Dwie kartki pocztowe z parowcem od rufy. Ok. 1905:
„Koenig Karl“ w porcie we Friedrichshafen.
Ta potężna budowla w tle to magazyn soli Salzstadel, wybudowany w roku 1760. W czasie drugiej wojny światowej całkowicie zniszczony:
Znowóż port Rorschach. Za „Koenigiem Karlem“, na pierwszym planie, wirttemberska barka towarowa „Schwabe“:
Na wejściu do portu w Rorschach ok. 1910:
Całą parą przez Jezioro Bodeńskie. Stara pocztówka:
Prawdopodobnie „Koenig Karl“ w ciągu swojego stosunkowo krótkiego żywota nie przechodził większych modernizacji. Jedynie z końcem pierwszej wojny światowej masywne herby królestwa Wirttembergi, zdemontowano z tamborów kół łopatkowych zastępując je promienistymi półokręgami. Jednakże wszystkie statki serii królewskiej mogły dalej nosić swoje nazwy, w odróżnieniu od parowców badeńskich, bawarskich i austriackich. Trzeba powiedzieć, że monarchia wirttemberska była bardzo lubiana i szanowana w społeczeństwie.
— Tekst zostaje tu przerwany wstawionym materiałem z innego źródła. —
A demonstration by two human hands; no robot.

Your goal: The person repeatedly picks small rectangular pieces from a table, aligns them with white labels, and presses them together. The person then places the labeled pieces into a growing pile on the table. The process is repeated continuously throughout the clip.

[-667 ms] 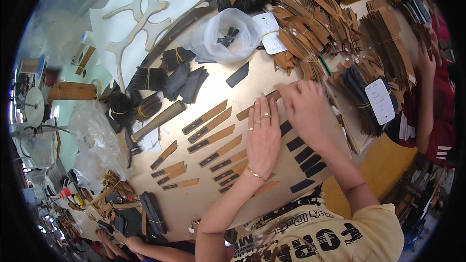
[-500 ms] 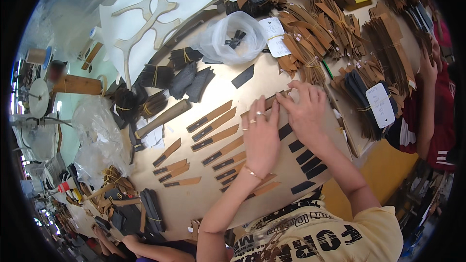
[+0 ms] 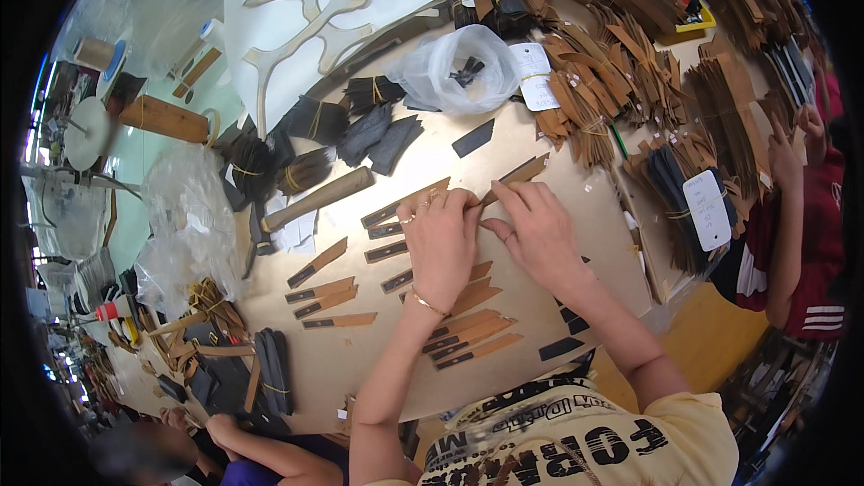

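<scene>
Both hands have slid up the bench (image 3: 585,189) since the earlier frame, from the lower rows of strips to the long tan strip (image 3: 517,171) near its middle. At this moment the left hand (image 3: 441,243) lies palm down, fingers together and curled at the tips, which press on the near end of that strip. Across from it the right hand (image 3: 535,234) meets it, thumb and forefinger pinched on the same end, so the two sets of fingertips touch. From there the strip runs away up and to the right, flat on the bench, its far end free.

Left of the hands lie rows of shorter tan strips with dark tips (image 3: 328,292), spread apart from each other, with more below the left wrist. A dark flat piece (image 3: 472,138) lies alone above the strip. Beyond it sits a clear plastic bag (image 3: 454,72) with dark bits inside and a white tag (image 3: 538,88) beside it. Bundles of brown strips (image 3: 612,81) crowd the far right edge. A wooden mallet (image 3: 315,198) rests left of the rows, near dark bundles (image 3: 364,130). Another person's arm (image 3: 783,207) shows at the right, and a third person's arm (image 3: 261,450) at the lower left.
</scene>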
Lata dwudzieste. Wczesną wiosną statek kieruje się ku wyjściu z portu w Lindau. W Alpach jeszcze śnieg...
„Koenig Karl“ pod koniec swojej służby opuszcza port we Friedrichshafen:
W ramach daleko idącej modernizacji floty Jeziora Bodeńskiego na początku lat trzydziestych, w roku 1933 wycofano „Koeniga Karla“ z eksploatacji. Odstawiony przy bocznym molo we Friedrichshafen, przestał do roku 1937. Wtedy to odholowany został do Konstanz i zezłomowany na miejscowej stoczni. Jego następcą był zbudowany w 1931 roku motorowiec „Ravensburg“.
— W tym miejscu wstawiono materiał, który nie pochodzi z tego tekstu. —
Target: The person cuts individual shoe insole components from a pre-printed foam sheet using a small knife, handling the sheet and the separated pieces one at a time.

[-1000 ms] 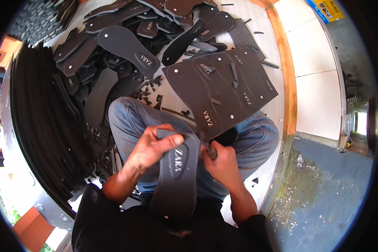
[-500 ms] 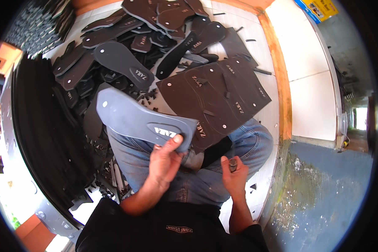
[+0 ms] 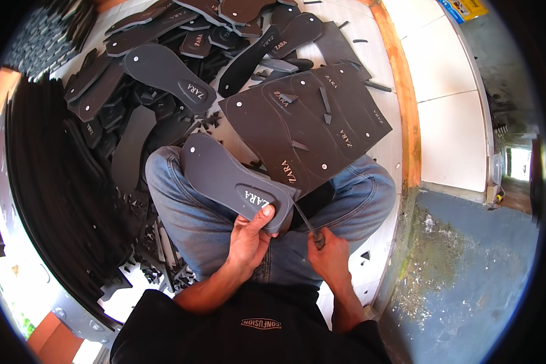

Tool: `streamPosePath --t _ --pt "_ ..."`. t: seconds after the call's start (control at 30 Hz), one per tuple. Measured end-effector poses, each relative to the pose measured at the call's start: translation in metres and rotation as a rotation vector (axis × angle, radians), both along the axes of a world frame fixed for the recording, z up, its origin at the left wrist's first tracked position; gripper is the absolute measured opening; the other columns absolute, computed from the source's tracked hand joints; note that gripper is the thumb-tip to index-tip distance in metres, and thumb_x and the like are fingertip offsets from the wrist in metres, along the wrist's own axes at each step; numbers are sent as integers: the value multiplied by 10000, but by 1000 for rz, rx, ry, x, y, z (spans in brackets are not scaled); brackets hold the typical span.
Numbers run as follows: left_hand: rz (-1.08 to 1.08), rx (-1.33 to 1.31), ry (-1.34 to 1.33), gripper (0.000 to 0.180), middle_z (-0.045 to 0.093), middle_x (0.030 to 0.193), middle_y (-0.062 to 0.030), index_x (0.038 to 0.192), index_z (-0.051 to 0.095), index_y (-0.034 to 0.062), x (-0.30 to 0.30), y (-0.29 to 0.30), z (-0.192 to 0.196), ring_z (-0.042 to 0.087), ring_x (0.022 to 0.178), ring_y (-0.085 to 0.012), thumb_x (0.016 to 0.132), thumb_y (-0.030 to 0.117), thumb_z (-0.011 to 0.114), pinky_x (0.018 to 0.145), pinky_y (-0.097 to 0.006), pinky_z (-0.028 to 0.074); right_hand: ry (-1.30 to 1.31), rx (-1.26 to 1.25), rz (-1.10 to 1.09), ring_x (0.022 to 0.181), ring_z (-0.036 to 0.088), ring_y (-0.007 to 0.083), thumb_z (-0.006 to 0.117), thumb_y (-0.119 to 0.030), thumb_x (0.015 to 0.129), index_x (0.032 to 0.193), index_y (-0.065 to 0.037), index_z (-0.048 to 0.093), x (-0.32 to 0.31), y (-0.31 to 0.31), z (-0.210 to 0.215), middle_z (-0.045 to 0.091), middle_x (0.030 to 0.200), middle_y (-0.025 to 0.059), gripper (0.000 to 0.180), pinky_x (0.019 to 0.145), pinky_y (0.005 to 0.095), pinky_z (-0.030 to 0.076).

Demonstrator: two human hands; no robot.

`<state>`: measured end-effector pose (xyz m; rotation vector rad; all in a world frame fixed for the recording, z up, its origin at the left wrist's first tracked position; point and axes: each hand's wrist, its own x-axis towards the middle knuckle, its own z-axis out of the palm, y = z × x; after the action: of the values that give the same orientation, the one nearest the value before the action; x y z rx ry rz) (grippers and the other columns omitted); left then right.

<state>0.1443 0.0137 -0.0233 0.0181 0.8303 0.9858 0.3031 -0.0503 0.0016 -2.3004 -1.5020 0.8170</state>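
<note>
Head view: my left hand [image 3: 247, 242] grasps a dark sole's [image 3: 230, 179] heel, toe pointing up-left; my right hand [image 3: 329, 255], beside that heel, grips a blade [image 3: 303, 217] touching it.

Bright daylight fills the scene, strongest on the pale tiled floor [image 3: 449, 73] at the upper right, which comes close to washing out. A doorway [image 3: 519, 164] at the far right edge glares white, and the lower left rim is blown out too. Shadows are soft and short. The dark foam sheets [image 3: 309, 130] pick up a dull sheen but lose surface detail. Focus is sharp at the centre; toward the rim straight edges bow strongly, detail smears, and a black circular vignette cuts off all four corners.
</note>
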Motion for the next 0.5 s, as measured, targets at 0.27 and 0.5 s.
streamPosePath --t 0.27,0.5 --pt "-89 4 69 172 654 850 1 945 639 72 -31 -27 -6 619 725 -90 791 102 709 566 -212 471 49 71 334 646 554 445 610 -147 753 671 -9 546 -17 43 3 567 650 241 172 569 495 431" --pt "-168 320 314 265 649 787 -33 949 626 22 -65 48 22 595 627 -105 744 142 744 487 -222 471 380 126 -68 489 502 245 645 -174 806 697 7 545 -17 41 -7 521 538 100 234 488 339 391"
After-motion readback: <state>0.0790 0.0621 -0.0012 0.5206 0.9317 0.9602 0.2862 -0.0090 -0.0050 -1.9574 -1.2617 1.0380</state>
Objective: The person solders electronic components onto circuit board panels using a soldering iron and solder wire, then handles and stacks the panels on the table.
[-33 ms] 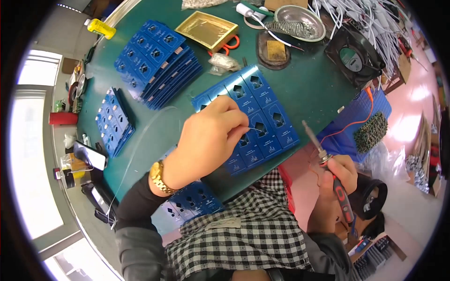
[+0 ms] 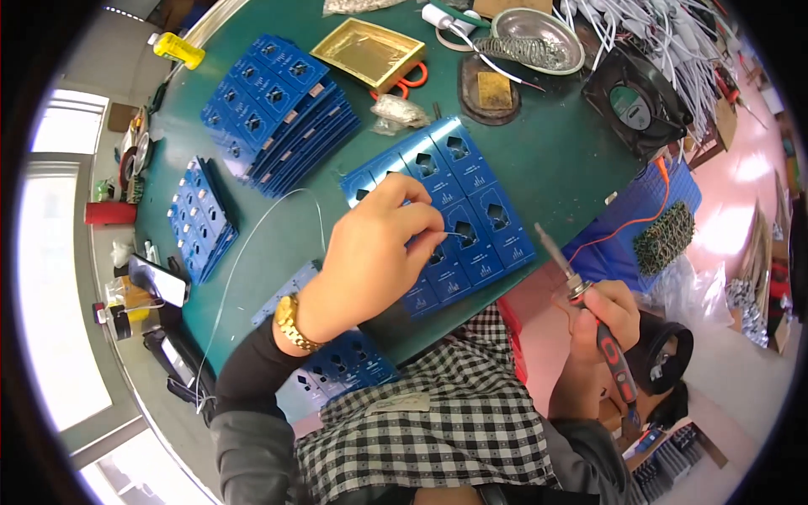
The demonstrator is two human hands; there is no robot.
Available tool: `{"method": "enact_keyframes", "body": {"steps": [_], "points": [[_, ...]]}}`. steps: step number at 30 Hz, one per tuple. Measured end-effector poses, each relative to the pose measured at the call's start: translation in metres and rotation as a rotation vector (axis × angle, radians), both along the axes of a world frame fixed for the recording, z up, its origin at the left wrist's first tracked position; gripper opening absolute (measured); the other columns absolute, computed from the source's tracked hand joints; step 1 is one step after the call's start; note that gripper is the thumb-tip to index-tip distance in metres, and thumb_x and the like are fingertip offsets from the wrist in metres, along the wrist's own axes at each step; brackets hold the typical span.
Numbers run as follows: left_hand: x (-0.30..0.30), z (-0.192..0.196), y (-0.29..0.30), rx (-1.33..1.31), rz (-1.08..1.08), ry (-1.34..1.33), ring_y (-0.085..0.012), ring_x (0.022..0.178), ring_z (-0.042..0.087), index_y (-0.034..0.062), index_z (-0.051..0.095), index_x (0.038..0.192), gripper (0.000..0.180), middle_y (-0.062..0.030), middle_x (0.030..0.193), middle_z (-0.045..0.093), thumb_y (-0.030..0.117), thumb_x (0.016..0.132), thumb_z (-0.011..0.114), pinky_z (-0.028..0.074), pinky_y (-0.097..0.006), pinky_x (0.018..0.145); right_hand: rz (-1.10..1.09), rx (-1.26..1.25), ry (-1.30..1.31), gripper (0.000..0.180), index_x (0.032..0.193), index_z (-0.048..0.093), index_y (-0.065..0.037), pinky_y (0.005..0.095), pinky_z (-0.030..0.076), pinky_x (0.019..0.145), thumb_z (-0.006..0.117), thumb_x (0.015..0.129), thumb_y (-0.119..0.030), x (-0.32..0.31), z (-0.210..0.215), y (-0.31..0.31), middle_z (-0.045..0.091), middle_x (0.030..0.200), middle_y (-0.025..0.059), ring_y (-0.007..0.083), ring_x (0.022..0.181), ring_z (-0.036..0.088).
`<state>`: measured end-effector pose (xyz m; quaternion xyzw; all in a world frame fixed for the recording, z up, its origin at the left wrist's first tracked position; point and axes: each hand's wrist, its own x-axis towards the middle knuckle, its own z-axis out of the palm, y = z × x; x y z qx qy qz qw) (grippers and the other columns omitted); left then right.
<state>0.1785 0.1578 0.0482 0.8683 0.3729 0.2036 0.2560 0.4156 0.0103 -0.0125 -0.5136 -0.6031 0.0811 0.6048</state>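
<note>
Head view: the left hand [image 2: 370,257] pinches a thin silvery solder wire [image 2: 252,244] over the panel of blue printed circuit boards [image 2: 471,198] lying near the counter's near edge, fingertips resting on it. The right hand [image 2: 602,316] is clenched around a red-and-black soldering iron [image 2: 589,311], held off the counter's edge, tip up. The panel looks light, stiff and thin, probably brittle at its scored joints; best held by its bare edges. The wire is soft, bending easily.
</note>
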Motion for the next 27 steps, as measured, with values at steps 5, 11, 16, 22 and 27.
{"method": "enact_keyframes", "body": {"steps": [5, 11, 16, 22, 27], "points": [[0.010, -0.038, -0.011, -0.032, -0.007, -0.081, -0.0257, 0.092, 0.056, 0.0064, 0.064, 0.078, 0.013, -0.0060, 0.101, 0.059, 0.004, 0.069, 0.073, 0.043, -0.037, 0.081, 0.008, -0.101, 0.131, 0.020, 0.090, 0.064, 0.000, 0.0284, 0.045, 0.050, 0.069, 0.074, -0.012, -0.011, 0.003, 0.007, 0.062, 0.067, 0.0110, 0.0197, 0.055, 0.057], [0.017, -0.047, -0.009, -0.009, -0.001, -0.066, -0.0249, 0.091, 0.051, 0.0086, 0.063, 0.075, 0.013, -0.0035, 0.097, 0.057, 0.004, 0.067, 0.071, 0.038, -0.038, 0.078, 0.167, -0.180, 0.051, 0.022, 0.090, 0.068, 0.003, 0.0268, 0.045, 0.046, 0.069, 0.069, -0.001, -0.014, 0.005, 0.026, 0.062, 0.065, 0.0127, 0.0190, 0.051, 0.058], [0.016, -0.050, -0.007, -0.021, -0.009, -0.057, -0.0240, 0.091, 0.051, 0.0090, 0.062, 0.075, 0.014, -0.0028, 0.097, 0.058, 0.003, 0.065, 0.071, 0.037, -0.037, 0.080, 0.180, -0.206, 0.050, 0.022, 0.090, 0.068, 0.004, 0.0248, 0.044, 0.044, 0.069, 0.068, 0.003, -0.019, 0.001, 0.033, 0.062, 0.064, 0.0125, 0.0173, 0.050, 0.058], [0.018, -0.051, -0.006, -0.021, -0.013, -0.041, -0.0230, 0.091, 0.051, 0.0095, 0.063, 0.076, 0.016, -0.0023, 0.098, 0.058, 0.003, 0.064, 0.072, 0.037, -0.037, 0.082, 0.208, -0.248, 0.012, 0.023, 0.091, 0.068, 0.004, 0.0238, 0.044, 0.044, 0.068, 0.067, 0.005, -0.019, 0.005, 0.034, 0.062, 0.064, 0.0117, 0.0158, 0.050, 0.057], [0.017, -0.054, -0.006, -0.016, -0.004, -0.042, -0.0229, 0.089, 0.051, 0.0101, 0.062, 0.076, 0.016, -0.0021, 0.097, 0.059, 0.003, 0.064, 0.071, 0.037, -0.036, 0.081, 0.206, -0.273, 0.003, 0.024, 0.092, 0.068, 0.004, 0.0245, 0.044, 0.044, 0.069, 0.068, 0.004, -0.022, 0.007, 0.033, 0.062, 0.065, 0.0114, 0.0160, 0.050, 0.057]]}}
Rok 1933, ostatnie miesiące eksploatacji statku. We Friedrichshafen „Koenig Karl“ (na pierwszym planie) spotyka „Hohentwiela“ - ostatniego parowca Wirttembergii (r. bud. 1913):
Na zakończenie plan bocznokołowca w rekonstrukcji Charlotte Kunz:
- 08.06.2025 17:11
barkaz4003
Piękna historia statku -następny z Bodeńskiego- żal d-pe sciska ,mamy w polsce jeziora rzeki a nie mamy wspomnień o statkach i innych jednostkach z lat przed komunistycznych . Były barki statki i inne wodne pływadła ale wspmnień mało a danych o życiorysach ,tylko symbolicznie.
- 15.06.2025 21:28
miroslaw rajski
Drugim statkiem wirttemberskiej serii królewskiej na Jeziorze Bodeńskim, była „Koenigin Charlotte“. Statek nazwany został imieniem małżonki króla Wilhelma II, Charlotte zu Schaumburg – Lippe. W odróżnieniu od pierwszego statku z serii, „Koeniga Karla“, budowę nowego parowca powierzono rodzimym zakładom Maschinenfabrik Kuhn ze Stuttgartu, które do tej pory nie zbudowały jeszcze żadnego statku na Jezioro Bodeńskie. W zasadzie „Koenigin Charlotte“ była kopią bocznokołowców z Escher Wyss, ale przez swój ekstrawagancki styl budowy stała się jedną z najciekawszych jednostek mijającego XIX stulecia na Jeziorze.
„Koenigin Charlotte“ została zmontowana na stoczni remontowej armatora – Königlich Württembergische Dampfschiffahrt – we Friedrichshafen. Kadłub i nadbudówki dostarczyła stocznia Gebrüder Sachsenberg z Rosslau nad Łabą. Natomiast maszyna parowa i instalacja kotłowa powstały w zakładach Gothilf Kuhn w Stuttgarcie. Uroczyste wodowanie odbyło się 25. sierpnia 1892, w obecności wirttemberskiej pary królewskiej. Do eksploatacji statek wszedł wczesną wiosną 1893, zastępując wycofany rok wcześniej gładkopokładowy parowiec „Olga“ (r.bud. 1854). Mógł zabrać 500 pasażerów, lub odpowiednio 400 i 30 ton ładunku. Jego budowa kosztowała 240.100 ówczesnych marek.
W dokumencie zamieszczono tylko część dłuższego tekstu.